*** Block opens ***

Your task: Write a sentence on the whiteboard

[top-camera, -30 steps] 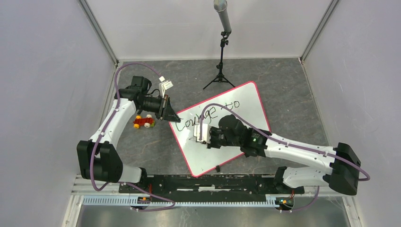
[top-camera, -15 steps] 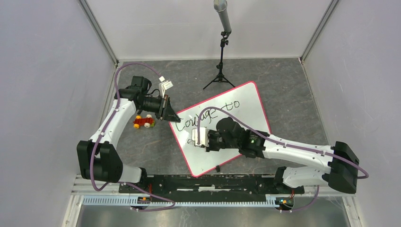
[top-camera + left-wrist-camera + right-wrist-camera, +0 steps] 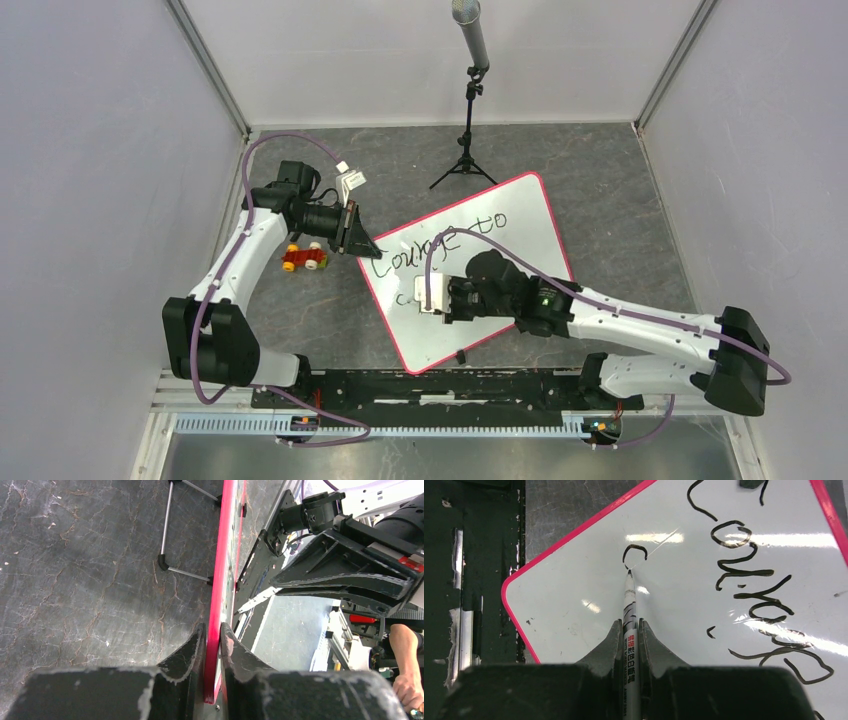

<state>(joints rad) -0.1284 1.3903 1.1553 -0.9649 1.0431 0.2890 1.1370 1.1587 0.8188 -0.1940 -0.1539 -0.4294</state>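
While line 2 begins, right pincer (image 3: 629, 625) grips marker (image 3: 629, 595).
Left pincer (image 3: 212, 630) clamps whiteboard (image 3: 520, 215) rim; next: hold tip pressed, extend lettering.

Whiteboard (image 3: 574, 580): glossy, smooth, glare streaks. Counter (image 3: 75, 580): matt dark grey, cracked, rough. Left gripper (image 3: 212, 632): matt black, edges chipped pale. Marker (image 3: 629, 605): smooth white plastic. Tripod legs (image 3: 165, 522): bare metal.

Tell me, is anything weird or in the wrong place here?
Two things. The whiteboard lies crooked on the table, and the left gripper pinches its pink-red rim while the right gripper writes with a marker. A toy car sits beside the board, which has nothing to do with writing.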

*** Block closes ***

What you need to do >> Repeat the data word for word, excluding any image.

Solution to this task >>
Your task: Write a sentence on the whiteboard

[top-camera, -30 steps] 
[top-camera, -15 steps] 
[top-camera + left-wrist-camera + right-wrist-camera, +0 steps] 

<state>(joints rad) -0.1284 1.3903 1.1553 -0.9649 1.0431 0.2890 1.1370 1.1587 0.8188 -0.1940 -0.1539 -0.4294</state>
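While line 2 begins, right pincer (image 3: 629, 625) grips marker (image 3: 629, 595).
Left pincer (image 3: 212, 630) clamps whiteboard (image 3: 520, 215) rim; next: hold tip pressed, extend lettering.

Whiteboard (image 3: 574, 580): glossy, smooth, glare streaks. Counter (image 3: 75, 580): matt dark grey, cracked, rough. Left gripper (image 3: 212, 632): matt black, edges chipped pale. Marker (image 3: 629, 605): smooth white plastic. Tripod legs (image 3: 165, 522): bare metal.

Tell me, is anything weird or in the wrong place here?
Two things. The whiteboard lies crooked on the table, and the left gripper pinches its pink-red rim while the right gripper writes with a marker. A toy car sits beside the board, which has nothing to do with writing.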

There is no more to this output.